## Try it
The full listing, word for word and free of images, is the expected result.

## Data extract
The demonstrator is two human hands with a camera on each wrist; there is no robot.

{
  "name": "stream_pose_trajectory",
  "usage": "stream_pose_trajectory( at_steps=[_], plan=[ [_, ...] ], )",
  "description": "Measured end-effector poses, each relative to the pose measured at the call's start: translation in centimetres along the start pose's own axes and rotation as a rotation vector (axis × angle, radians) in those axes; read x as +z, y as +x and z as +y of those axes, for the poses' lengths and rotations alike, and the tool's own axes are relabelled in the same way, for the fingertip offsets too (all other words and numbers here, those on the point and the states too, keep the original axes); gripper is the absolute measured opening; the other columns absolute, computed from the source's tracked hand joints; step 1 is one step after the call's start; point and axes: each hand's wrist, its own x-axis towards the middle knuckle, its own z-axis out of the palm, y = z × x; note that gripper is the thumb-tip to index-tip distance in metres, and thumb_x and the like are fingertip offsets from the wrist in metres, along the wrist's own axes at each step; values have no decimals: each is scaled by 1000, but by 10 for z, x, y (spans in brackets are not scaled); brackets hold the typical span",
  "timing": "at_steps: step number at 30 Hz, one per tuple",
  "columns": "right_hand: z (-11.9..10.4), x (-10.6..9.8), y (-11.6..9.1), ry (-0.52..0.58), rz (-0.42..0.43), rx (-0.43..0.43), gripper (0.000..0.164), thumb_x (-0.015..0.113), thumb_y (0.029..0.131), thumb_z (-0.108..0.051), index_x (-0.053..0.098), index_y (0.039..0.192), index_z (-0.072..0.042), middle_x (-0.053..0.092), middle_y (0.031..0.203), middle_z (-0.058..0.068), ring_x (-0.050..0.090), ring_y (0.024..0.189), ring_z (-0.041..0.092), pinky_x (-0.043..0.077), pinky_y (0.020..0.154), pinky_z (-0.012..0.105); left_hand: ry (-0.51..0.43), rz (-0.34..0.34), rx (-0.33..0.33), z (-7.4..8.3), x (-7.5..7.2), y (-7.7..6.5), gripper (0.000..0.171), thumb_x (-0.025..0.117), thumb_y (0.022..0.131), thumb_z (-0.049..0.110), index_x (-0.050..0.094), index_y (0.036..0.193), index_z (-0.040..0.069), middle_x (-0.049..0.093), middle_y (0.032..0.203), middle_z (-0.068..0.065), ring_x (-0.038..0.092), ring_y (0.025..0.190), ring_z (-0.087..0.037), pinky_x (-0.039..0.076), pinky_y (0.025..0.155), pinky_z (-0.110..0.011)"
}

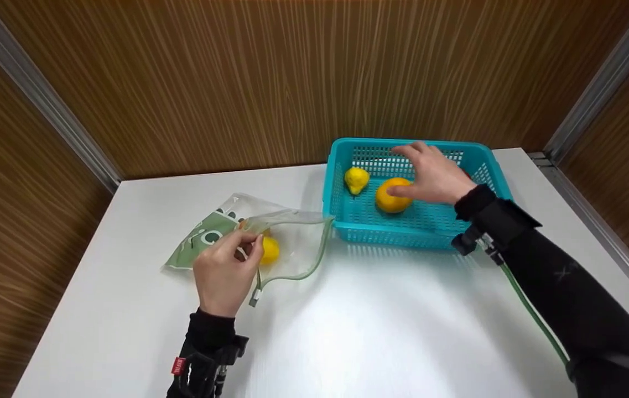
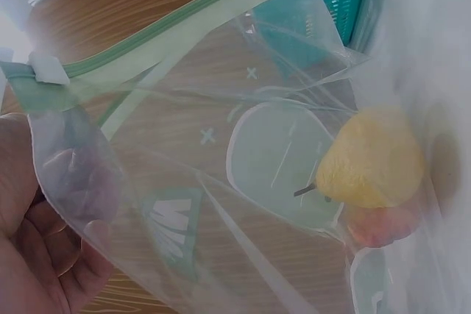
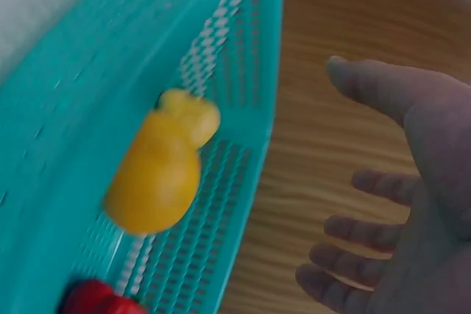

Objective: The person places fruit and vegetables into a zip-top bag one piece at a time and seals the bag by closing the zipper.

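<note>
Hovering over the basket point(image 1: 386, 232): right hand point(image 1: 435, 176), fingers point(image 1: 405, 150) spread near the orange point(image 1: 391, 203); left hand point(image 1: 227, 271) pinching the bag point(image 1: 299, 255).

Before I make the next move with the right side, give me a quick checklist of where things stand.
1. Left grip has the bag: ok, finger and thumb pinch its edge.
2. Bag mouth open: ok, it gapes towards the basket.
3. Slider out of the way: ok, it sits at one end of the zip.
4. Right grip holding fruit: not ok, it is open over the basket.
5. Orange free of other fruit on top: ok, none lies on it.
6. Red thing identified: cannot tell, it is mostly hidden in the head view and cut off in the right wrist view.
</note>
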Motion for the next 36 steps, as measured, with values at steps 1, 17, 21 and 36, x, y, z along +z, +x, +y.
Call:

## Response box
The demonstrator is two human hands with a camera on each wrist; there is no robot.

{
  "name": "stream_pose_trajectory",
  "usage": "stream_pose_trajectory( at_steps=[_], plan=[ [_, ...] ], )",
  "description": "Measured end-effector poses, each relative to the pose measured at the call's start: translation in centimetres along the start pose's own axes and rotation as a rotation vector (axis × angle, radians) in those axes; read x as +z, y as +x and z as +y of those axes, for the poses' lengths and rotations alike, and the tool's own axes are relabelled in the same way, for the fingertip offsets too (all other words and numbers here, those on the point and the states too, keep the original axes); gripper is the absolute measured opening; the other columns absolute, computed from the source's tracked hand joints; step 1 is one step after the call's start; point and axes: each hand's wrist, its own x-axis towards the middle knuckle, its own z-axis out of the palm, y = z × x; note that gripper is the thumb-tip to index-tip distance in metres, and thumb_x and the like are fingertip offsets from the wrist in metres, along the wrist's own axes at each step; values have no decimals: each is scaled by 1000, but by 10 for z, x, y (spans in brackets are not scaled); brackets hold the typical span",
  "timing": "at_steps: step number at 30 Hz, one per tuple",
  "columns": "right_hand: z (-11.9..10.4), x (-10.6..9.8), y (-11.6..9.1), ry (-0.52..0.58), rz (-0.42..0.43), rx (-0.43..0.43), gripper (0.000..0.164), thumb_x (-0.015..0.113), thumb_y (0.029..0.131), thumb_z (-0.108..0.051), index_x (-0.053..0.098), index_y (0.039..0.192), index_z (-0.072..0.042), middle_x (-0.053..0.092), middle_y (0.031..0.203), middle_z (-0.058..0.068), ring_x (-0.050..0.090), ring_y (0.024..0.189), ring_z (-0.041..0.092), pinky_x (-0.043..0.077), pinky_y (0.020..0.154), pinky_z (-0.012..0.105); left_hand: ry (-0.51..0.43), rz (-0.34..0.34), rx (-0.33..0.33), z (-7.4..8.3), x (-7.5..7.2), y (-7.7..6.5), gripper (0.000..0.171), thumb_x (-0.025..0.117), thumb_y (0.022..0.131), thumb_z (-0.049..0.110), index_x (-0.050..0.094), index_y (0.036..0.193), index_z (-0.040..0.069), middle_x (-0.049..0.093), middle_y (0.032..0.203), middle_z (-0.068..0.065), ring_x (-0.038..0.092), ring_y (0.025..0.190), ring_z (-0.087..0.037), pinky_x (-0.039..0.076), pinky_y (0.025..0.155), pinky_z (-0.110..0.011)"
}


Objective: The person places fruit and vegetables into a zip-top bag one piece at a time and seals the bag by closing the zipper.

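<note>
Hovering over the basket point(image 1: 386, 232): right hand point(image 1: 435, 176), fingers point(image 1: 405, 150) spread near the orange point(image 1: 391, 203); left hand point(image 1: 227, 271) pinching the bag point(image 1: 299, 255).

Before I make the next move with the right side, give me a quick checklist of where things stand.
1. Left grip has the bag: ok, finger and thumb pinch its edge.
2. Bag mouth open: ok, it gapes towards the basket.
3. Slider out of the way: ok, it sits at one end of the zip.
4. Right grip holding fruit: not ok, it is open over the basket.
5. Orange free of other fruit on top: ok, none lies on it.
6. Red thing identified: cannot tell, it is mostly hidden in the head view and cut off in the right wrist view.
</note>
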Motion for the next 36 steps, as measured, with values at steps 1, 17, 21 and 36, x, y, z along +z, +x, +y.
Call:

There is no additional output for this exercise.